## Exercise objective
Find all lines in the records that include the word "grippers", and copy them out.

--- Study material ---

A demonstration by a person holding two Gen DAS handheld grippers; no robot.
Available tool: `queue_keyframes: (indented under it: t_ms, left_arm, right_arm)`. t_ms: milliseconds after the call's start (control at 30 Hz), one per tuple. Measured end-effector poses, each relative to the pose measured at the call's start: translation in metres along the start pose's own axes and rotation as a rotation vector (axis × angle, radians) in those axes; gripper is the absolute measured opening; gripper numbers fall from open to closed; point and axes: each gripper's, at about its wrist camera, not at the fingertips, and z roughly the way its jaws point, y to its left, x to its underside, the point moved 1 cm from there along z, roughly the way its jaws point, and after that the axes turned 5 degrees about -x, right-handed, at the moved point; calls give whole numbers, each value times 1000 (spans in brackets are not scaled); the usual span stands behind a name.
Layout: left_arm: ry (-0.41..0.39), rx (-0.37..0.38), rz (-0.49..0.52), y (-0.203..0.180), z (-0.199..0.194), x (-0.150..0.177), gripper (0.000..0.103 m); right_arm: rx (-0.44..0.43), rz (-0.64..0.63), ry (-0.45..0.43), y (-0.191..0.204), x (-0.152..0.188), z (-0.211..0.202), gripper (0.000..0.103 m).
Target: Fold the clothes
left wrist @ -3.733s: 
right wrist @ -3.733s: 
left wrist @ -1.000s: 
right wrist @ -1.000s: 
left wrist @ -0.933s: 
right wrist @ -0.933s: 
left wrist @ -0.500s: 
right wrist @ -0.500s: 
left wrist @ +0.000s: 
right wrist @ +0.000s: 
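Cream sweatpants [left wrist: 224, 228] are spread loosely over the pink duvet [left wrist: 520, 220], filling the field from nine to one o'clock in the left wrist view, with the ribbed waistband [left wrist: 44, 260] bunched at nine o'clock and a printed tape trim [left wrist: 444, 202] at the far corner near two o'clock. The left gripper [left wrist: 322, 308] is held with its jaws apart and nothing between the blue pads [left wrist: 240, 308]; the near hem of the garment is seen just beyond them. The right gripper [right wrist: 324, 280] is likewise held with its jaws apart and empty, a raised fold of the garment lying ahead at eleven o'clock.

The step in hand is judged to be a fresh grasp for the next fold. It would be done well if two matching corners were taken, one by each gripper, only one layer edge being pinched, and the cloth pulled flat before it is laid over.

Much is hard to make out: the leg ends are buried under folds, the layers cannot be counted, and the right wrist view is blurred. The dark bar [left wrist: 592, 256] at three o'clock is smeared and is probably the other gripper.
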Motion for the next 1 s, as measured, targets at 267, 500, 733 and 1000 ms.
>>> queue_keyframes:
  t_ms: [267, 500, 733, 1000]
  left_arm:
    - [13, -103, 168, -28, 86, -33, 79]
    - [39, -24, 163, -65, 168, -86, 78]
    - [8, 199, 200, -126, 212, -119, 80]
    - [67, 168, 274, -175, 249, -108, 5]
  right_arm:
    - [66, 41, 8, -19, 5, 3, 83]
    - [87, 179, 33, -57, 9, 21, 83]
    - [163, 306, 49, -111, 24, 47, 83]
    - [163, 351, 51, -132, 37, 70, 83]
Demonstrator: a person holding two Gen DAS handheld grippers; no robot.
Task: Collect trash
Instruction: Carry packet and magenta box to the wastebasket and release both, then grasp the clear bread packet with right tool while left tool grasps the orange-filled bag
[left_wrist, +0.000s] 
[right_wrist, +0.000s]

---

## Your response
A demonstration by a person holding two Gen DAS handheld grippers; no robot.
Demonstrator: a person holding two Gen DAS handheld grippers; no robot.

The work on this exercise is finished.